Tram 62: le recours introduit par la STIB a été rejeté par le Conseil d’État

Le Conseil d’État a rejeté la requête en extrême urgence de la STIB dirigée contre l’arrêté du bourgmestre de Schaerbeek, Bernard Clerfayt. Cet arrêté datant du 9 août 2013 voulait interdire l’exploitation pour les trams de type T2000 d’un tronçon de la ligne 62 entre l’avenue Rogier et le boulevard Général Wahis.

Le Conseil d’État a jugé que la Société des Transports Intercommunaux de Bruxelles ne démontrait pas concrètement l’existence d’un risque de préjudice grave difficilement réparable mettant en péril l’exercice de sa mission de service public. Il a notamment souligné que «  si la requérante (ndr : la STIB) est chargée d’assumer un service public et doit veiller à la continuité de celui-ci, cela ne signifie pas pour autant que le moindre obstacle à cette continuité serait constitutif d’un risque de préjudice grave difficilement réparable ».

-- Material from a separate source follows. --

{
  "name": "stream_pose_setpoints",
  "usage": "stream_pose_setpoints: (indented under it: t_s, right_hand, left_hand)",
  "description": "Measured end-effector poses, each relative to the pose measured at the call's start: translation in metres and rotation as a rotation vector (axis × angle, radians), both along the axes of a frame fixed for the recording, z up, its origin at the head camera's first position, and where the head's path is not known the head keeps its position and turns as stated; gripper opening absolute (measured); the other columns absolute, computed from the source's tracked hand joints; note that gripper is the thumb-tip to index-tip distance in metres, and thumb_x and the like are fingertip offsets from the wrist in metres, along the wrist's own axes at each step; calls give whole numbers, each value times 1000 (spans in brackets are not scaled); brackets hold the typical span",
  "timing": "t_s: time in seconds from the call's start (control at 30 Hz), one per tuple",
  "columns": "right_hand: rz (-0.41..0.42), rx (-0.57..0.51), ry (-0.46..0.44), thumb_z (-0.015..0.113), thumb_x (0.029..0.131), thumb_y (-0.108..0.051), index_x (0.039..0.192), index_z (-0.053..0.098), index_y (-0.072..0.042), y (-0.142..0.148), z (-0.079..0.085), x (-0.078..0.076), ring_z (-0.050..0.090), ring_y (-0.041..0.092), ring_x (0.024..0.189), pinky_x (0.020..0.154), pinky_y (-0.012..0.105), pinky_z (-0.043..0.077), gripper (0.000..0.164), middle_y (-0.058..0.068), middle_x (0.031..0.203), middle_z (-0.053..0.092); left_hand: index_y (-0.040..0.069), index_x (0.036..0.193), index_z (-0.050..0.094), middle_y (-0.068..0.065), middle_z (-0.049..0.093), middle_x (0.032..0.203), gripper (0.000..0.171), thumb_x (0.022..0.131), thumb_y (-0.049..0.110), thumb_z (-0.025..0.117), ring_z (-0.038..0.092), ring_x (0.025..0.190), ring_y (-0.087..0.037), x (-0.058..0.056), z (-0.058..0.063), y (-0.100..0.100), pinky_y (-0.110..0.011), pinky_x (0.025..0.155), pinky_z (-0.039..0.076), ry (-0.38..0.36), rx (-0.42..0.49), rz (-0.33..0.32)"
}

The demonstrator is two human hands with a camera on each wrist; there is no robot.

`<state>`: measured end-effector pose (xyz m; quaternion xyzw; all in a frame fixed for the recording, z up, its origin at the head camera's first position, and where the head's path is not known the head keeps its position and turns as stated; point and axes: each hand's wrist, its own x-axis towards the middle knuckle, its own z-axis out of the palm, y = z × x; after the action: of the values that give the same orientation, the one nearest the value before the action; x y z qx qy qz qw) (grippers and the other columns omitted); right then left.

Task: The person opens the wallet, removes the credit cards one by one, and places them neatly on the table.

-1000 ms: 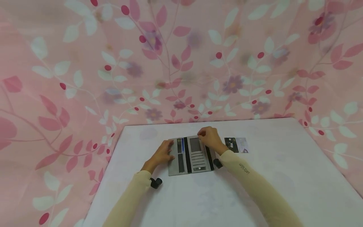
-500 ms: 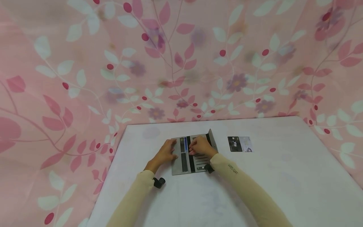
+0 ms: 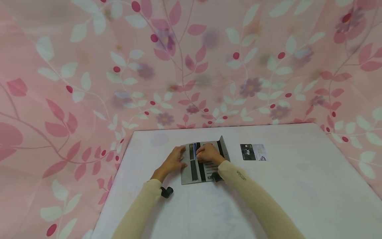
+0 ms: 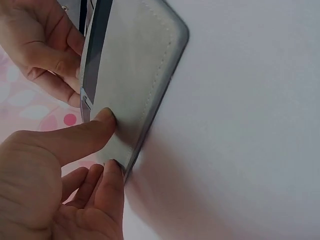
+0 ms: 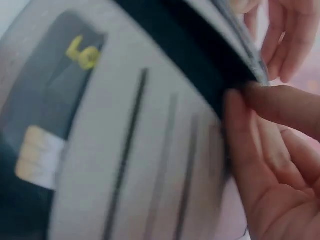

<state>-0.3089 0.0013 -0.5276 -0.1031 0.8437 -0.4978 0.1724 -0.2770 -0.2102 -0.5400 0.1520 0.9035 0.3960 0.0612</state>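
An open grey wallet (image 3: 185,174) lies on the white table, with dark bands and a row of slots. My left hand (image 3: 172,161) holds its left edge; in the left wrist view, the thumb presses the grey face and the fingers lie beneath. My right hand (image 3: 208,154) reaches over the middle of the wallet. Its thumb and fingertips pinch at a blue-edged card (image 3: 195,148) in the left panel, and the fingers cover part of that card. In the right wrist view, a dark card with a chip (image 5: 42,155) sits at the slotted panel.
To the right of the wallet, a black "Vip" card (image 3: 248,152) lies beside a pale card (image 3: 260,152). The wallet's right flap (image 3: 223,147) stands partly raised. Behind the white table (image 3: 298,179) hangs a pink floral cloth (image 3: 191,66).
My right hand has moved left from the wallet's upper right part to the blue-edged card. The right flap shows raised since then. My left hand keeps its hold on the wallet.
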Motion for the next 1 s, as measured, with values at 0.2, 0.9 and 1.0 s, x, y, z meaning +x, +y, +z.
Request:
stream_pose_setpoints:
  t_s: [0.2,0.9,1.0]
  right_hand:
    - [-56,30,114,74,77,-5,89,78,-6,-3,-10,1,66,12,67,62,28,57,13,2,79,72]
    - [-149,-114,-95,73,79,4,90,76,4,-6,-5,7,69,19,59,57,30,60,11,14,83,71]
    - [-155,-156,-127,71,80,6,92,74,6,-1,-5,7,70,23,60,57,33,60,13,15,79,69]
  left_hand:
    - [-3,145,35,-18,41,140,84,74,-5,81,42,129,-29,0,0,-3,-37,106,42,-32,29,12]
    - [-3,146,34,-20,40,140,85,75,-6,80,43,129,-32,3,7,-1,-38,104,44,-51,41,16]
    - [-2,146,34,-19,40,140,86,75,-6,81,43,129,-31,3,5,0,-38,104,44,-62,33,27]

La STIB avait déposé une demande de suspension en extrême urgence au Conseil d’État le 14 août dernier contre l’arrêté de la commune de Schaerbeek. Malgré des mesures prises par la STIB à la place Meiser depuis l’été 2012, les nuisances sonores et vibratoires ont perduré. Le bourgmestre de la commune bruxelloise a donc décidé le 9 août dernier de prendre un arrêté face à ce qu’il a nommé «  l’immobilisme de la STIB ».

Bernard Clerfayt prend acte de la décision du Conseil d’État. « Depuis deux ans les riverains de l’avenue Rogier subissent les nuisances sonores et vibratoires liées au tram 62 mis en place pour relier les arrêts Bienfaiteurs et Da Vinci. En cause : l’utilisation de trams 2000, inadaptés à cette ligne. Les nuisances ont été avérées par l’IBGE et reconnues par la STIB elle-même », explique-t-il dans un communiqué.« Je regrette sincèrement que la STIB procède devant les tribunaux, alors qu’elle reconnaît le problème et que nous lui avons donné quinze jours pour remplacer les trams 2000  » estime Bernard Clerfayt. « Je suis toutefois prêt à leur donner une semaine de plus. Nous ne mettrons donc pas en œuvre cet arrêté avant le 3 septembre prochain  ».